If you can make it here…

It was the first week after I moved from Los Angeles to New York. I walked the streets to get a feel for my new home town. Twice as many people live here than in Los Angeles. Add the tourists and the number of people doubles to about 16 million people. I had spent a serene hour at Madison Square Park and was on my way home. It was a lovely sunny afternoon. A commotion and a few shouted words caught my attention. Crossing a side street, a young woman concerned herself with an elderly man who waved her away to leave him be. The young woman gave him some space but kept following what I discovered to be an elderly couple.

Dressed in a similar style, comfortable but not drab, tasteful but not flashy, they both where at an age when you can’t tell any age difference any longer. They were in their nineties going on hundred, both were thin and tall and a little bent by age. They had to be husband and wife. They walked on their own without a walking stick. She moved a lot slower than he though making her way across the street. The concerned woman still hovered in a distance watching the old lady. Lifting her foot and setting it down next to the other foot, she advanced a quarter step at a time. Until she reached the curb. This was a step too steep for her to make on her own and so she looked up at her partner. Her face was small and pretty, her eyes wide open as if posing a question.

Her husband had stepped on the curb first and turned around.
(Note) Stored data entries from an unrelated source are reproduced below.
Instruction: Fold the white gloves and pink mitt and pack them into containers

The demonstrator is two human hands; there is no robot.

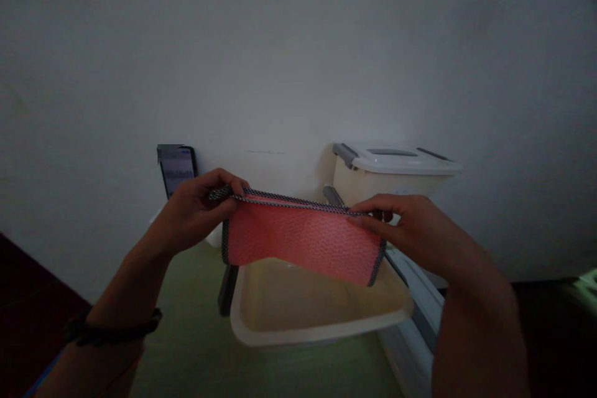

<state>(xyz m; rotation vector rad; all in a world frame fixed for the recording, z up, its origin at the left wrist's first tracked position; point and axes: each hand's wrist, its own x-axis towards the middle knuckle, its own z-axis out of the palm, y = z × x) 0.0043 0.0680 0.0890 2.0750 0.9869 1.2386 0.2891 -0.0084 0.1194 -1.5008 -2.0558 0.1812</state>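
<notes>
A pink textured cloth with a black-and-white checked border hangs folded between my two hands, its edges together at the top. My left hand pinches the upper left corner between thumb and fingers. At the upper right, my right hand grips the same edge, thumb below and fingers above. Under the cloth stands an open, pale plastic storage box with a white rim and dark grey side clips. The cloth's lower edge hangs above the box and hides part of its far side.
Behind to the right, another storage box has its white lid on. A phone leans upright near the wall on the left. A white lid-like piece with a grey strip lies right of the open box on the green surface.
</notes>
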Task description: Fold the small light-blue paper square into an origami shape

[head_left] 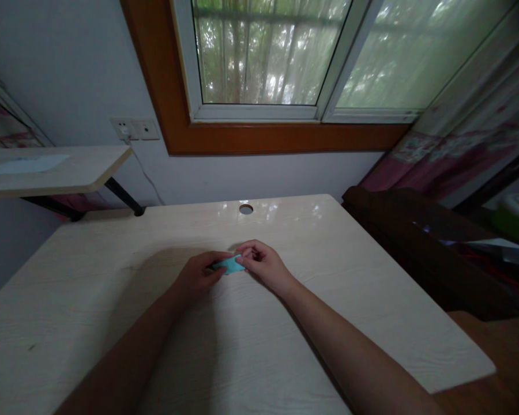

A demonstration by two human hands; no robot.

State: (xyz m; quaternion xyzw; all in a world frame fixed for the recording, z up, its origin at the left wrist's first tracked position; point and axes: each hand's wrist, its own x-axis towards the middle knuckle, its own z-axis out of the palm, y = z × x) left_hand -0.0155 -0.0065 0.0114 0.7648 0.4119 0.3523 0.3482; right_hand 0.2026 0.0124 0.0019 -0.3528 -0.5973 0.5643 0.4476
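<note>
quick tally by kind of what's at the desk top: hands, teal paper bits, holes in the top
teal paper: 1
hands: 2, left hand and right hand, both pinching the teal paper
cable hole: 1
total: 4

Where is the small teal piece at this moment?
In the head view, the teal piece is near the middle of the desk, held between the left hand and right hand, nearer the person than the round cable hole.
</note>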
His suit, worn but not torn, fit him in a way that I knew he had been in that shape for some years already. I heard that old people don’t eat much anymore. Yet he still had the strength to reach out for her hands. She held on to him and as she lifted her foot, he pulled her up onto the sidewalk. The young woman addressed the people around who had stopped to watch. „They shouldn’t be walking these streets by themselves,“ she said. „It’s not safe.“ But since the couple had reached the sidewalk and was safe, there was nothing the young woman could do. Shaking her head she lifted her arms at her sides, giving up.
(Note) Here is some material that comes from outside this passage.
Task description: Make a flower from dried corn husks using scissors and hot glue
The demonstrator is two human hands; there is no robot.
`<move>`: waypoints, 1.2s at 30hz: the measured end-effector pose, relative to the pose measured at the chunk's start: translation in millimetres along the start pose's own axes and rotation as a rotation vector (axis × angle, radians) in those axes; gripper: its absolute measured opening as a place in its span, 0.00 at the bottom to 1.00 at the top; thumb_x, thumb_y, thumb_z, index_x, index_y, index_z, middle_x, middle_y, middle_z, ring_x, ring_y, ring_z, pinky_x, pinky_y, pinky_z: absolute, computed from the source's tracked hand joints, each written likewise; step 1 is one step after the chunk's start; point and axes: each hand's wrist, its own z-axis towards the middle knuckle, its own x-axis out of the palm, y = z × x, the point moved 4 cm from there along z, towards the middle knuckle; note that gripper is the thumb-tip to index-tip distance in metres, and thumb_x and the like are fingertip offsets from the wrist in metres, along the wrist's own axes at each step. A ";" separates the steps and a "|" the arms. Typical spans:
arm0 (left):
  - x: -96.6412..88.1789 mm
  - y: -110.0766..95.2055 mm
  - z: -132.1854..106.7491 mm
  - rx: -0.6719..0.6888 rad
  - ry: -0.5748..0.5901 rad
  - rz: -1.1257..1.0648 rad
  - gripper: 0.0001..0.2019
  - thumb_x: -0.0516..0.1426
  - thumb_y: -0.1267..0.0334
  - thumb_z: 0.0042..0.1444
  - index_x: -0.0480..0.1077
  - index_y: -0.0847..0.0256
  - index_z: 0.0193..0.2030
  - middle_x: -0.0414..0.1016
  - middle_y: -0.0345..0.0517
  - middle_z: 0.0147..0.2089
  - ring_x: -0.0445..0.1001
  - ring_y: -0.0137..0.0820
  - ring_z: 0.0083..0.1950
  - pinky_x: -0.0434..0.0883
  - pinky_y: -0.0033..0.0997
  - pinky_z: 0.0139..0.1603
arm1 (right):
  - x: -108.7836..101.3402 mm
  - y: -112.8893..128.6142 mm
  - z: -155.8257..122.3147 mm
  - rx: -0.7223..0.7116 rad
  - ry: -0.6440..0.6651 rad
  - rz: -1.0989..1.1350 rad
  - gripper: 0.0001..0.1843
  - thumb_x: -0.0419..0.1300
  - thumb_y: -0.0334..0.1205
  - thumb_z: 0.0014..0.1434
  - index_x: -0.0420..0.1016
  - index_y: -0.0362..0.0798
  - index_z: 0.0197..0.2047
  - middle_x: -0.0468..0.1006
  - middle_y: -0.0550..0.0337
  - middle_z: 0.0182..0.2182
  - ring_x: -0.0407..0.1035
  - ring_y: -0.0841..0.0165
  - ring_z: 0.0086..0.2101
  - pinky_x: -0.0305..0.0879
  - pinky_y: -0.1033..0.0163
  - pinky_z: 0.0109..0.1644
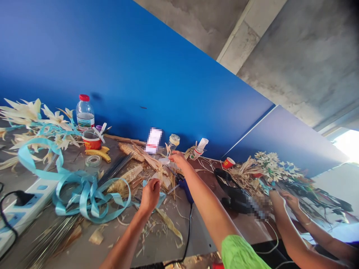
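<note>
My left hand (150, 193) is closed in a pinch above the littered table; what it holds, if anything, is hidden. Just above it lies a bundle of dried corn husk (158, 168). Reaching farther forward, my right hand (178, 159) has its fingertips together. A small pale husk piece (168, 149) shows right above them, but I cannot tell whether they grip it. Close by stand a small glass jar (174, 140) and a white round lid-like thing (164, 161). Under my right forearm lies a dark blue tool (186, 189) with a black cord.
At left are loops of light blue ribbon (92, 196), a power strip (36, 201), thin wires (60, 235), a tape roll (93, 160), a red tub (92, 139), a bottle (85, 114) and husk flowers (25, 112). Corn cobs (127, 176) lie mid-table. Another person's hands (290, 200) work at right.
</note>
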 end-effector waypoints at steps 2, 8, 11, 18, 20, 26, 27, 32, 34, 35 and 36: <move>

The couple headed towards the traffic light where I was standing. I gasped. They wanted to cross Madison Avenue next. The stream of traffic dominated by yellow cabs seemed impossible for them to ford. I hadn’t moved since the moment I laid eyes on the couple. These two were a prime example of how to grow old in New York City. I wasn’t going to miss a beat.

As soon as the cars stopped and the pedestrian lights turned green, they were on the move. He stepped into the street, turned around and held up his hands. She held on to him to steady her step down from the curb and then she let go of him. I looked across Madison Avenue, past the cars lined up like horses at a race, and wondered if they would make it in time. Already the yellow numbers on the traffic light were counting down from 48. Knowing they needed to go faster, the husband grabbed her hand. But she didn’t like that. He was going too fast for her. She pulled her hand back from him. This, in turn, he didn’t like and as she reached the halfway point, he left her side in a huff. See how far you go without me, he seemed to say. I was witnessing a quarrel between husband and wife in the heart of New York and time was running out.
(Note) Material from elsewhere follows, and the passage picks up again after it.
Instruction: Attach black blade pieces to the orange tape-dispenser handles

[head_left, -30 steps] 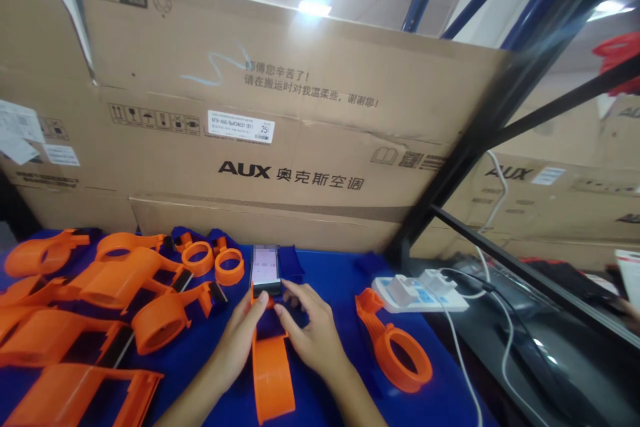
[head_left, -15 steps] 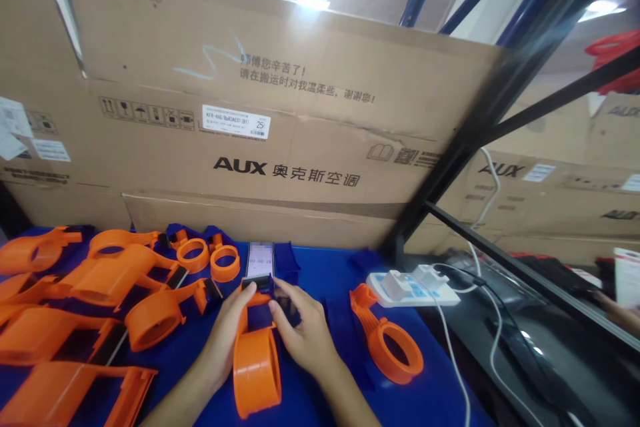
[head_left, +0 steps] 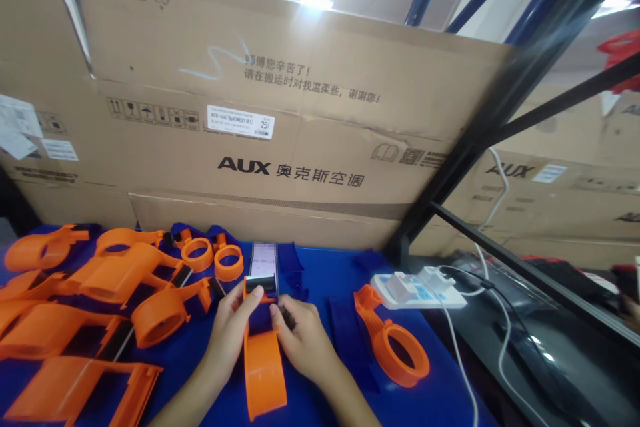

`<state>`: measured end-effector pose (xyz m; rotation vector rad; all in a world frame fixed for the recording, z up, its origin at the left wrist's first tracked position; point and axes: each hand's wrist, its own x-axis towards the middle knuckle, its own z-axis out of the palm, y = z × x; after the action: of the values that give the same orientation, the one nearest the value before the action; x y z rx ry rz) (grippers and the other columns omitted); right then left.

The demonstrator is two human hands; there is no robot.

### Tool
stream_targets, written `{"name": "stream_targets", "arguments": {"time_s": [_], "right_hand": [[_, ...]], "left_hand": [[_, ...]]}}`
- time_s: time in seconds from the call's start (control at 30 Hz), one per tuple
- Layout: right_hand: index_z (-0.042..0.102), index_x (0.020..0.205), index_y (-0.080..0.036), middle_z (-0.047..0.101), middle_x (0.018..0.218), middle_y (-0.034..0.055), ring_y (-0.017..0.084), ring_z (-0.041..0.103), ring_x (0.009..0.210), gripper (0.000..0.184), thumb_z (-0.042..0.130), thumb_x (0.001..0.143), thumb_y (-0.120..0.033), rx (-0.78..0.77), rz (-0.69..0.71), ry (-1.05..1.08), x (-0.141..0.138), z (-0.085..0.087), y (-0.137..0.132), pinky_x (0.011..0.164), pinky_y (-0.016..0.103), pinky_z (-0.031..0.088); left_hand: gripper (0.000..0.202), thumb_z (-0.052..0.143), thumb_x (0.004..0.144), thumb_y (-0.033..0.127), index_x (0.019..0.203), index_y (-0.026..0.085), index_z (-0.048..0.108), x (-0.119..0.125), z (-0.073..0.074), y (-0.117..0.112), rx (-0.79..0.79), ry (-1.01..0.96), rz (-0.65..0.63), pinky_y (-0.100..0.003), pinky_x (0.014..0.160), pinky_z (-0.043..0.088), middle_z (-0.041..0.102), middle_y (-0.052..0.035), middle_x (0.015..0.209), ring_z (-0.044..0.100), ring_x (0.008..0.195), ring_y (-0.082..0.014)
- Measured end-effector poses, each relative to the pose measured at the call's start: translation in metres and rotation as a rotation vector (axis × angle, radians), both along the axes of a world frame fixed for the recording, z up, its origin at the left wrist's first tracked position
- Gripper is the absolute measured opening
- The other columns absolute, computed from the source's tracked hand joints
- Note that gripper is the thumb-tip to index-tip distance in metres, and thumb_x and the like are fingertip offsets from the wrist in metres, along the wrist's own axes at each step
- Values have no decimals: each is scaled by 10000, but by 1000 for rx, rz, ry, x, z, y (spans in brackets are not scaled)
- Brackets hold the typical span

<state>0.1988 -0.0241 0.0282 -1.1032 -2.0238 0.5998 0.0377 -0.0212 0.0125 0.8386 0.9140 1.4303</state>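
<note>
My left hand (head_left: 227, 337) and my right hand (head_left: 303, 341) both grip an orange plastic tape-dispenser frame (head_left: 264, 368) that lies on the blue table cover (head_left: 330, 280). The fingertips of both hands pinch at its far end, where a small black part (head_left: 261, 284) sits. Just behind that end a phone (head_left: 263, 260) lies with its screen lit. To the right of my right hand rests a separate orange ring piece (head_left: 397, 345).
Several more orange dispenser frames and rings (head_left: 115, 293) are heaped at the left. A white power strip (head_left: 417, 290) with plugs and cables lies at the right. Large cardboard boxes (head_left: 280, 127) wall off the back. A black shelf frame (head_left: 480, 140) slants at the right.
The orange frame in my hands has tilted, its rounded end turning back flatter toward me. My fingers stay pinched at its far end.
</note>
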Motion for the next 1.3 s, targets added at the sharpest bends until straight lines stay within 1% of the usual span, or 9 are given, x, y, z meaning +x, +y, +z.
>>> {"name": "stream_targets", "arguments": {"time_s": [0.1,0.27,0.5,0.6,0.77,0.93,1.1,1.2,1.3], "right_hand": [[442,757,-230,540,642,-46,125,522,572,340,436,1081,-332,-16,10,-11,-1,0,-1,567,249,332],[443,760,-236,545,652,-43,126,503,564,331,430,1077,-330,-10,17,32,-3,-1,-2,559,243,344],[506,823,-239,597,691,-22,139,524,573,306,393,1092,-329,-43,41,101,-6,-1,-6,553,247,378],[557,890,-231,634,742,-3,146,559,606,316,350,1106,-331,-53,72,137,-8,-1,-8,580,254,411],[590,924,-231,639,751,-1,152,585,634,334,342,1112,-355,-84,110,191,-9,-3,-8,613,258,449],[634,1086,-231,664,780,12,162,597,637,335,332,1112,-374,-84,119,236,-12,-2,-11,624,267,488],[639,1165,-225,690,847,37,181,639,695,353,327,1110,-381,-79,99,274,-15,-1,-15,667,279,526],[637,1184,-236,691,855,41,196,661,741,341,336,1107,-378,-84,120,286,-15,-3,-17,727,301,546],[637,1183,-243,681,843,36,200,666,751,337,336,1106,-374,-81,109,288,-15,-4,-18,742,304,544]], "left_hand": [[415,815,803,490,1066,169,796,-1,1,-1,6,-17,-9,-355,919,521,790,-91,1034,694,998,-282],[357,836,779,484,934,164,797,-2,4,-3,-25,-15,2,-310,813,517,768,-54,872,685,865,-245],[336,848,764,474,885,166,792,-1,12,-7,-31,-60,-17,-294,772,517,765,-45,837,682,808,-224],[351,842,771,476,909,156,798,-2,13,-6,-11,-62,-39,-310,768,529,774,-66,859,695,816,-241],[385,843,776,467,1001,157,805,-4,12,-6,8,-62,-59,-319,794,542,794,-82,926,713,850,-254],[396,827,810,432,1092,156,792,-4,12,-7,34,-74,-87,-322,799,546,799,-95,960,719,877,-258],[403,830,808,425,1106,157,794,-4,16,-10,57,-92,-107,-354,843,559,802,-108,997,732,939,-292],[379,823,818,416,1099,163,799,-4,17,-10,76,-93,-108,-344,850,558,806,-103,1018,734,941,-282],[349,806,838,403,1096,168,799,-5,18,-11,87,-109,-126,-343,862,558,809,-99,1015,735,950,-279]]}}
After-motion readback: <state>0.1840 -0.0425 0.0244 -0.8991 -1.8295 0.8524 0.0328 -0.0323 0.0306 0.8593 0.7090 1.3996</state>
The wife kept moving in glacial fashion. We all know what happens when you rush. The yellow numbers kept counting down but moving at her own pace was the only safety she could count on. She would not make haste. Not in this rush hour, not pushed by her husband. The pedestrian light turned to red. The cars would get a green light and the right of way any moment now. She hadn’t cleared the street yet. Her husband had stopped on the other side and turned away. She didn’t want his help? He wasn’t going to watch this. He turned away and walked in serpentine lines. Looking back at her, huffing and puffing, he put more and more distance between them. How far would he go? Abandon her?

I worried that impatient drivers would honk her out of their way. Worse, I thought they might speed past her. But I wasn’t the only one frozen in place, staring at this old woman who might be a hundred years old. Not one car moved. Not one car honked. Everybody was watching this spectacle. Waiting for her to make it to the other side. And then she reached the curb and stopped. She didn’t call for him. She didn’t try to make the step by herself. She got as far as she could and waited for her husband to return. They were a rehearsed team. Nobody else could help her.

The husband had kept moving ahead but when she stopped at the curb he stopped as well. He lifted his arms, what now? A showdown. She didn’t move. I waited for him to get over his anger and come back. It didn’t take long. He returned and offered his hands. She grabbed them so he could pull her onto the sidewalk. That’s when I heard the first honk and that’s when the first cars moved.

Soon the traffic blocked my view on the couple. I wanted to follow them but I didn’t. What were they doing out here? He didn’t carry a shopping bag. She didn’t have a handbag. Then it dawned on me. They live here. They were out for a walk. Or a doctor’s appointment. Or getting their nails done in a spa. They have been walking the streets of New York all their life. Who’s going to stop them now? Seeing these two moving about their neighborhood I imagined my husband and me at that age. How he would be impatient with me, how I would feel rushed, how he would feel rejected when I don’t let him help me. This couple showed me what it would be like to grow old in New York.